### What the task requires
Look through the records below for the line holding "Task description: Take". Write it out exactly, with each following line through the line holding "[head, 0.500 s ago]".

### Input material

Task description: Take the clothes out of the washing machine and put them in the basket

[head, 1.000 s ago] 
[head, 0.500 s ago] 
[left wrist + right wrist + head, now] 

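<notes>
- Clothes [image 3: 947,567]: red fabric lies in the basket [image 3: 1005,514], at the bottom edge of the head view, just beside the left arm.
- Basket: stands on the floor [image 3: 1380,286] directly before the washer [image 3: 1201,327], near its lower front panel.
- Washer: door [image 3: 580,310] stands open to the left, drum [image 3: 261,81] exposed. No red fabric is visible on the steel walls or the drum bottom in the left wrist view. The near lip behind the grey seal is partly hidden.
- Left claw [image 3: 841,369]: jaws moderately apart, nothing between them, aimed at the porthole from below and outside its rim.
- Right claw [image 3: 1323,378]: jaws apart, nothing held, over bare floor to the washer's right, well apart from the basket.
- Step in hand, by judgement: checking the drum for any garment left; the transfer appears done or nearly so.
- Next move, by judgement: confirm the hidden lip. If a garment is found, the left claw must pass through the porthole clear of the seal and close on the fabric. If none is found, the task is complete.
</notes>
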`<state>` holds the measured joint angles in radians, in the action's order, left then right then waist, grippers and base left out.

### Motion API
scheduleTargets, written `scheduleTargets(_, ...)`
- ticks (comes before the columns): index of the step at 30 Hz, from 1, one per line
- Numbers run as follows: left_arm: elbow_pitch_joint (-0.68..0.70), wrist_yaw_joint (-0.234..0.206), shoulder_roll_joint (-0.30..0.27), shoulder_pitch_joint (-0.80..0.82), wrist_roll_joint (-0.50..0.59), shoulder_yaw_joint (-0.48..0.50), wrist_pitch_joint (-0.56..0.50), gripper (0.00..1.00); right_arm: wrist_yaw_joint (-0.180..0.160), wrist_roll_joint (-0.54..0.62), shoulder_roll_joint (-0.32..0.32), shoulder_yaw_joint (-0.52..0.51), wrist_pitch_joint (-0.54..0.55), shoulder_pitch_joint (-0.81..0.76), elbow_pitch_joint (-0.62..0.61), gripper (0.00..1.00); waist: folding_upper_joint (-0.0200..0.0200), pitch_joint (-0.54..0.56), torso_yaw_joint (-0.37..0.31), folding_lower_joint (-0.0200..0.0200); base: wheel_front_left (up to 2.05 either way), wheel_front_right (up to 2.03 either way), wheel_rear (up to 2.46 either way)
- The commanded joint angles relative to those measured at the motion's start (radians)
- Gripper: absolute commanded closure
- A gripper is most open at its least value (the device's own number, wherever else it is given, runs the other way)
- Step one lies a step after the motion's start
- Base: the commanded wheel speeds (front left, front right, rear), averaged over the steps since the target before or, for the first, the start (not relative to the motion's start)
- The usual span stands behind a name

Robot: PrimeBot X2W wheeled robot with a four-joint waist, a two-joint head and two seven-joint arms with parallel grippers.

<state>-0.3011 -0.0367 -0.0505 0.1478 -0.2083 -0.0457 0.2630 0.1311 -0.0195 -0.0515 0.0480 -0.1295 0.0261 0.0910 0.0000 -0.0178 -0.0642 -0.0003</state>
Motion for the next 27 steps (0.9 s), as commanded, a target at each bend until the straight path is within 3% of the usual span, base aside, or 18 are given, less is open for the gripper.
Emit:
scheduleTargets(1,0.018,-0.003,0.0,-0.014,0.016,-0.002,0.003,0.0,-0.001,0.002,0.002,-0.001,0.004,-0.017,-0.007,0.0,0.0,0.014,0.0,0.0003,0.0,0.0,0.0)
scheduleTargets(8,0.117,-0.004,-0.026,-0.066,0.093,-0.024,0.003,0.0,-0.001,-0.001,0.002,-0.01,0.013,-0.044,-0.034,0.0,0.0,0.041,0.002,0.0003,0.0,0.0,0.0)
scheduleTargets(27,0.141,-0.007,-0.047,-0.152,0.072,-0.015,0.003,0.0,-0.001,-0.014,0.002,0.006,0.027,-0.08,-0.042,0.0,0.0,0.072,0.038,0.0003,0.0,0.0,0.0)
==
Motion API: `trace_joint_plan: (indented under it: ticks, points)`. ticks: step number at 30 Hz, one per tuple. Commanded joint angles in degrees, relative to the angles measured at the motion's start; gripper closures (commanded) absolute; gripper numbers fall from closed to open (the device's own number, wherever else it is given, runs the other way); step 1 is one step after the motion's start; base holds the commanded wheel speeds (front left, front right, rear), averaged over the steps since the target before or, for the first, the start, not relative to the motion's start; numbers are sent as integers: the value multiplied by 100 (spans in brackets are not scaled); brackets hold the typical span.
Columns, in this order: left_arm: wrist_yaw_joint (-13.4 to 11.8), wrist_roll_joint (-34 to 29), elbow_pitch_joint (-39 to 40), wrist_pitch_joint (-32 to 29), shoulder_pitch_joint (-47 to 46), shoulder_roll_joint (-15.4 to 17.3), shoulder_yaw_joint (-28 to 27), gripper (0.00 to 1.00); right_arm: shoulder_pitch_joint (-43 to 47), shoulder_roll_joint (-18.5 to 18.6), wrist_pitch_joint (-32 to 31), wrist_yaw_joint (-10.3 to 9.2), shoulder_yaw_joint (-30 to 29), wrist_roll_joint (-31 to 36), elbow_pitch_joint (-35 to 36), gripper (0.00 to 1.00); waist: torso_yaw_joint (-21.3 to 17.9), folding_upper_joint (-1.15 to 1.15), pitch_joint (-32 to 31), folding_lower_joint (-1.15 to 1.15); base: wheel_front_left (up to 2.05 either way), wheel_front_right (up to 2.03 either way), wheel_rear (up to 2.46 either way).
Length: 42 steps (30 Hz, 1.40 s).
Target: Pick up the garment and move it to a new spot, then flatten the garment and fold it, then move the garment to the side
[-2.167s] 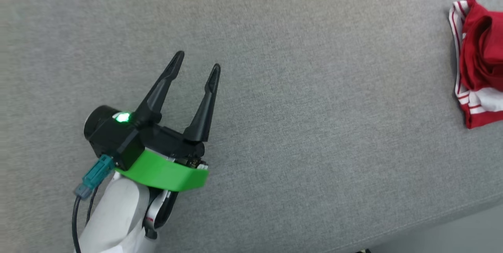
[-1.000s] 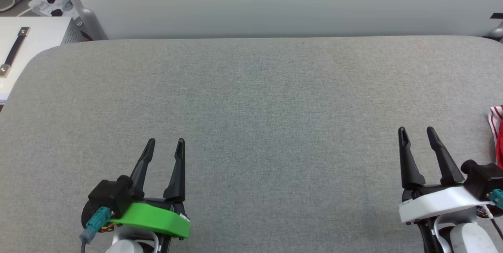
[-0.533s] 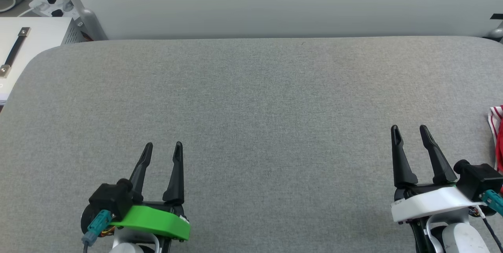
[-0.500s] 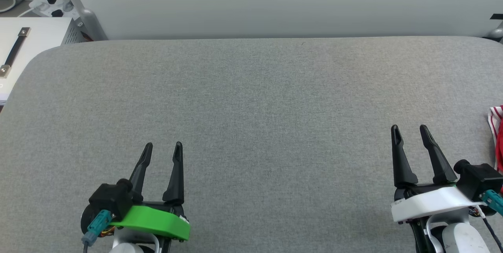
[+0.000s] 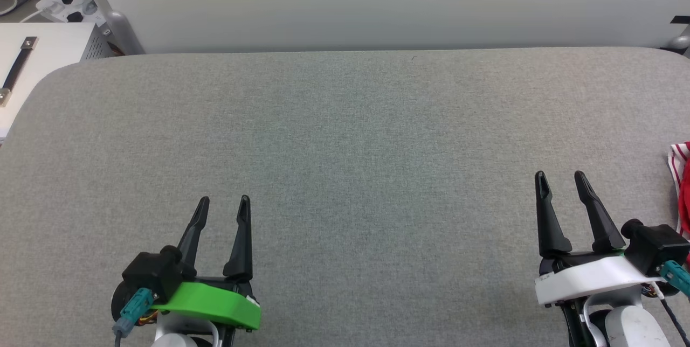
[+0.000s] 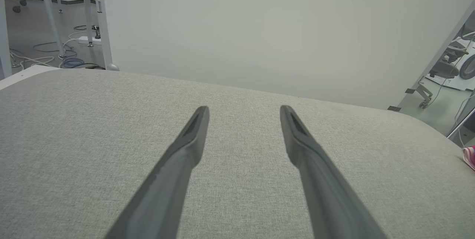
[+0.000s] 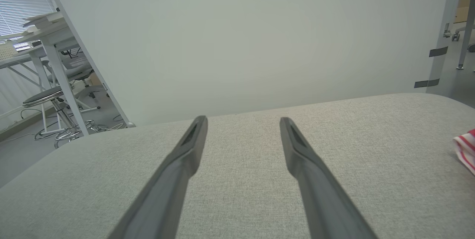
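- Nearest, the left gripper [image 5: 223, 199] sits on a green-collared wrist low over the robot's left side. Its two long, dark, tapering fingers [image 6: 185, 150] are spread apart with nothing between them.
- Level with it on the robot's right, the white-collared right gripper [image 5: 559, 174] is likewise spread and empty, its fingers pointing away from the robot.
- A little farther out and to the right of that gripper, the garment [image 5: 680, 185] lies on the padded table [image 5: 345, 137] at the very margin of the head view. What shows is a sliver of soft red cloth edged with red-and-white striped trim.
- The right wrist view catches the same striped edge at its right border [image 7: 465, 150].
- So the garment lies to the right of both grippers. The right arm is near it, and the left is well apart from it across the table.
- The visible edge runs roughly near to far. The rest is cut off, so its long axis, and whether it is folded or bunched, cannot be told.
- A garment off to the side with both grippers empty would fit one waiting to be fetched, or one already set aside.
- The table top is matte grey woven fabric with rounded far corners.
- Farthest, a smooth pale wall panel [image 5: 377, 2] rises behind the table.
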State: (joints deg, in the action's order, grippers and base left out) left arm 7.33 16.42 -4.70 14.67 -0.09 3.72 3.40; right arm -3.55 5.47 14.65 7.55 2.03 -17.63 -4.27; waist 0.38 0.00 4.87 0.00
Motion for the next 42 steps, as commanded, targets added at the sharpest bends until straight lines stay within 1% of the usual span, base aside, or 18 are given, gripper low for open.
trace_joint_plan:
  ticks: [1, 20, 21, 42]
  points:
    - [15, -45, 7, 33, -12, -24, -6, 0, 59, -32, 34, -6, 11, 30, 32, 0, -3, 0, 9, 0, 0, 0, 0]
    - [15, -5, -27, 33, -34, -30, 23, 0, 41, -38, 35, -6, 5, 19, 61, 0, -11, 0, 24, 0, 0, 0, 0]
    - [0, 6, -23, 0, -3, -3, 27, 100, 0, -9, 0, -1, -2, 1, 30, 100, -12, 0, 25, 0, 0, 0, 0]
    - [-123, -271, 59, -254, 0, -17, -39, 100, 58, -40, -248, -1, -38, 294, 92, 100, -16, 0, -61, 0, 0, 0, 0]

### Result of the exercise
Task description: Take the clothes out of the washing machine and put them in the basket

[head, 1.000 s ago] 
[head, 0.500 s ago] 

The output shown is complete.